顧影只聽了「賭場」兩個字,就厭煩得別過臉,「我不去。」
「他開了十萬磅。」
顧影舉起兩隻手,「我是真的、真的不想再進賭場了,放過我。」
駱詩曼也不白費口舌勸她,只問一句,「顧德珍今年又欠了多少債,你又還清了多少?」
若不是顧影有個嗜賭成性的媽,若不是駱詩曼這些年在倫敦替聶東煜打理著幾個私人產業,她們兩個原本也不會認識。
屬於兩個不同圈子的人,就算存在一層「妯娌」關係,但畢竟是名不正言不順,場面上不會有什麼交集。
兩年前,顧影到賭場替顧德珍還債,債主一眼見她,就色迷心竅,將人扣了下來。
債主說,請顧影陪他打一輪德撲,若是能在他手下贏過三把,再放她走。
那個人在澳門素有「賭神」之名,但顧影無知者無畏,面不改色在牌桌前坐下了。
誰也沒想到,她連續十場十勝,一夜吸入七位數的籌碼。到最後,逼得賭神當場失態,面色鐵青地掀了牌桌。
鬧得太大,不免驚動了駱詩曼這個老闆娘。
駱詩曼聽手下說這砸場子的是個德撲新手,連規則都是別人當場教她的,已經很吃驚。到了場內,再看當事人,竟然是一個又冷又艷的美人,更是出乎意料。

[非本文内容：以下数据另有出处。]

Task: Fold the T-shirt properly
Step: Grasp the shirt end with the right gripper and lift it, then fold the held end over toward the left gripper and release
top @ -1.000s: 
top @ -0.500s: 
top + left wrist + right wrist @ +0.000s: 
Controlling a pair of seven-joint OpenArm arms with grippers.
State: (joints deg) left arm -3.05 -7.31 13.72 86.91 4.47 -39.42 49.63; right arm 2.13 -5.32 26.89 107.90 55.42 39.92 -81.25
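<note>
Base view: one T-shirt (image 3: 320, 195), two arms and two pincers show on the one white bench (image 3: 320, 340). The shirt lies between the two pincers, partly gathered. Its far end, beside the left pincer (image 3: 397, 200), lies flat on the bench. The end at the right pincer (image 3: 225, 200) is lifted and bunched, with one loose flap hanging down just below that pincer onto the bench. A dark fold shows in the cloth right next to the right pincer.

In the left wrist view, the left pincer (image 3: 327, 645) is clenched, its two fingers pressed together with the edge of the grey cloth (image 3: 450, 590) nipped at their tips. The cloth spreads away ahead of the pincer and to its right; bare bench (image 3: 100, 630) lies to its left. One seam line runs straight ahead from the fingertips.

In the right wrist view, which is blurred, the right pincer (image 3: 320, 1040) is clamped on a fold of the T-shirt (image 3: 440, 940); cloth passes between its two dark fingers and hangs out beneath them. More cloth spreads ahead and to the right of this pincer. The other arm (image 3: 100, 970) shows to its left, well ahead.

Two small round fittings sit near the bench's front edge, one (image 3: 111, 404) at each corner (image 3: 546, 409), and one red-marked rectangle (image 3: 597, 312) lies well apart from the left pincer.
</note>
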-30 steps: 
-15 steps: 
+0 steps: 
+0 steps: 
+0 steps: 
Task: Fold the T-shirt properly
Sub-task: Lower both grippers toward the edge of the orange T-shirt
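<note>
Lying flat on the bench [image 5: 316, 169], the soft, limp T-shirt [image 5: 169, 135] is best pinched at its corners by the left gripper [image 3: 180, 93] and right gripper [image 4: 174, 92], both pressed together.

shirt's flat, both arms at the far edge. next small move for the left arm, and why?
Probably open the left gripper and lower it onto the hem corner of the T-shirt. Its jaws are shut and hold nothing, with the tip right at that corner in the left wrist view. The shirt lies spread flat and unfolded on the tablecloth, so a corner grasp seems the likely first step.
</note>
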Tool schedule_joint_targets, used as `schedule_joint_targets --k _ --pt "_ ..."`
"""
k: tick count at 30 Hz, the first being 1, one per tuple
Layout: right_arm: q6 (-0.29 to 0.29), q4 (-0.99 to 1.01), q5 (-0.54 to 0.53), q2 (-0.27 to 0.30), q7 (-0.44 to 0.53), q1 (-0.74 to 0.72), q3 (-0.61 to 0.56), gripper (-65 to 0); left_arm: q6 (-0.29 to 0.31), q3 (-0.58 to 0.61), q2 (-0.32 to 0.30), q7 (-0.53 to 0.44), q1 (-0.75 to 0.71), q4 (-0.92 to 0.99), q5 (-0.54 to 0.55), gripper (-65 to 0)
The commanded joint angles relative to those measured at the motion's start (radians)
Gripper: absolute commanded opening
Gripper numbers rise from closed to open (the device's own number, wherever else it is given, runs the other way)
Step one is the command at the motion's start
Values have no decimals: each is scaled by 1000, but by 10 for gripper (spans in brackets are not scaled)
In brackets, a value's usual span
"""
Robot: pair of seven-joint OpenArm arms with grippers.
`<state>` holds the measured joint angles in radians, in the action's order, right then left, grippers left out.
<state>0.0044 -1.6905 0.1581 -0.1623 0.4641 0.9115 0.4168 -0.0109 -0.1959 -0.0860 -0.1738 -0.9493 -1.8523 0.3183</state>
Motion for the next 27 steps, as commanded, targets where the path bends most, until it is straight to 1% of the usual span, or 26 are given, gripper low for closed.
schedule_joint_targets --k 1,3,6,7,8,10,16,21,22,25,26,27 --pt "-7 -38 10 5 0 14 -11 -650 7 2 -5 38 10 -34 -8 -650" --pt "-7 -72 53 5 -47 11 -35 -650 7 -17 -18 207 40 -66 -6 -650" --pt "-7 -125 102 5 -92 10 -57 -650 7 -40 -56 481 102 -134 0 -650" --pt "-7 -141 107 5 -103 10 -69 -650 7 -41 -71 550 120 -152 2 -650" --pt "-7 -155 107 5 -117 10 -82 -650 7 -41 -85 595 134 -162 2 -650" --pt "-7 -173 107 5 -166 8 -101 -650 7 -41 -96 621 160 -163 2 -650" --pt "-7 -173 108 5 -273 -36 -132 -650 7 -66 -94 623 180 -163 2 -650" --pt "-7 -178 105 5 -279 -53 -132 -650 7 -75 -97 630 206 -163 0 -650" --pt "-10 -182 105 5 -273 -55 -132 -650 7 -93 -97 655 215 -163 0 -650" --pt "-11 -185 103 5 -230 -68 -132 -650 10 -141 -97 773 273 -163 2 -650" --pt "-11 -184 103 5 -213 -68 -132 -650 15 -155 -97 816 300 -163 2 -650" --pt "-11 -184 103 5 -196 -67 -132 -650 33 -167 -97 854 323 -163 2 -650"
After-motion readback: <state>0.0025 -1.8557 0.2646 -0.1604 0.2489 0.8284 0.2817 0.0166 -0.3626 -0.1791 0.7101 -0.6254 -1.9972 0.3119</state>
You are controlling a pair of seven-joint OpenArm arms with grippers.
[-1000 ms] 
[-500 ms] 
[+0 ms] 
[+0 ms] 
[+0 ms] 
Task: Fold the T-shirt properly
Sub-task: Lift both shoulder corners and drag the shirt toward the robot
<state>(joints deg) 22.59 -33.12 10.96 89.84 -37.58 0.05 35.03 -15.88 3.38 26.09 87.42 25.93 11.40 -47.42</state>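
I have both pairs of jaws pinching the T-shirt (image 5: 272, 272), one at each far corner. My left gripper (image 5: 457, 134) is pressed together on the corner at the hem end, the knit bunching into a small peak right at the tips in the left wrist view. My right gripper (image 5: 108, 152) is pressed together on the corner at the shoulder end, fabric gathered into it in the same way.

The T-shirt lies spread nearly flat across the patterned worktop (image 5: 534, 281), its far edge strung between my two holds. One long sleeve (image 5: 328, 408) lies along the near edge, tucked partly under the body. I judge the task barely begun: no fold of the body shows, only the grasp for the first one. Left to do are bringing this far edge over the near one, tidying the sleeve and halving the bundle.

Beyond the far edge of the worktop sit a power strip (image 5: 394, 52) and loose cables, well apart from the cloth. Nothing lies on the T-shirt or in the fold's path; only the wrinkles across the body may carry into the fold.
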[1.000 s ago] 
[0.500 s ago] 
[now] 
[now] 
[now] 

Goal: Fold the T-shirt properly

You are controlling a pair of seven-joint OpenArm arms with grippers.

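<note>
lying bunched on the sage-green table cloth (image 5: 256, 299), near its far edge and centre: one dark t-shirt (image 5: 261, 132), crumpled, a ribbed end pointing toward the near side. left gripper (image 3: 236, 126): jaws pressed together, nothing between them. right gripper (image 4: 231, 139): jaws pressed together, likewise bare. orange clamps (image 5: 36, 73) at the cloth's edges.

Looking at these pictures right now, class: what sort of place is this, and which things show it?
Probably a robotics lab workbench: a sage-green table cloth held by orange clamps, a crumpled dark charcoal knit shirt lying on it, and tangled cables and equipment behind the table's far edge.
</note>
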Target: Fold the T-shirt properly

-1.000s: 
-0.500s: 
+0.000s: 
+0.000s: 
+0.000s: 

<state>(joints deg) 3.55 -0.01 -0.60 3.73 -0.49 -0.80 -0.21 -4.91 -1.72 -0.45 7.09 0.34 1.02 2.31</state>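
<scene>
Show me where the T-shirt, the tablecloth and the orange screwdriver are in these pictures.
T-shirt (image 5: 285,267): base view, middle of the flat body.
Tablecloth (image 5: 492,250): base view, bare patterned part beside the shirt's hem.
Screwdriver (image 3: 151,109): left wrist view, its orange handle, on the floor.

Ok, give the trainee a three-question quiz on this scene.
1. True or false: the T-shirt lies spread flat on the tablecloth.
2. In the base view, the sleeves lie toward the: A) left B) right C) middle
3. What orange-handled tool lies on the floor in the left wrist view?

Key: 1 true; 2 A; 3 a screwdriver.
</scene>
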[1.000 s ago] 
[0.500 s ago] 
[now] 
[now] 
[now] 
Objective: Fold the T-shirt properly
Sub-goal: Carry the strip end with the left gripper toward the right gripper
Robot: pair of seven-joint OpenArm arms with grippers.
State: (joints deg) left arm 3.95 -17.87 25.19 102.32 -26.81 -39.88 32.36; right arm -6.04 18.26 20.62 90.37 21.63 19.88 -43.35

最後是駱詩曼撈了顧影出來,替她還清了那筆債。唯一的條件,是顧影要留在她的賭場裡做荷官。
駱詩曼眼光毒辣,一眼就看出顧影算牌的天賦,認定她能做頂級的荷官。
她沒看錯人。一個月後,顧影戴著半張面具出場,清清冷冷不怎麼說話,卻成了倫敦切爾西區最炙手可熱的美女荷官。那兩年,她給賭場帶來的紅利,超過她欠下那筆債的十幾倍。
駱詩曼一直認為,顧影是她做過最棒的一筆投資,直到聶西澤罵她見識淺薄。
顧影豈止是會算牌。
十四歲拿IMO金牌,十五歲上大學,常青藤學校搶著給她發全獎。
她從一開始的起點就那麼高,天賦是她的象牙塔,把她從污泥里捧出來。
把她陰差陽錯地推回了泥潭,駱詩曼的確有一瞬間是愧疚的。所以,當顧影開口說要走的時候,駱詩曼沒有二話,因為知道她的未來會在更高處。
但是她知道,顧影還是很缺錢。嗜賭的母親不再是家人,而是一隻螞蝗,附在她身上源源不斷地吸血。
「別犟,氣節沒有真金白銀要緊。」駱詩曼把支票塞進她捏緊的掌心裡,「鄭總不會亂來,叫你去打牌,就只是打牌,不會有別的事。」
*
十月底,倫敦仍是多雨。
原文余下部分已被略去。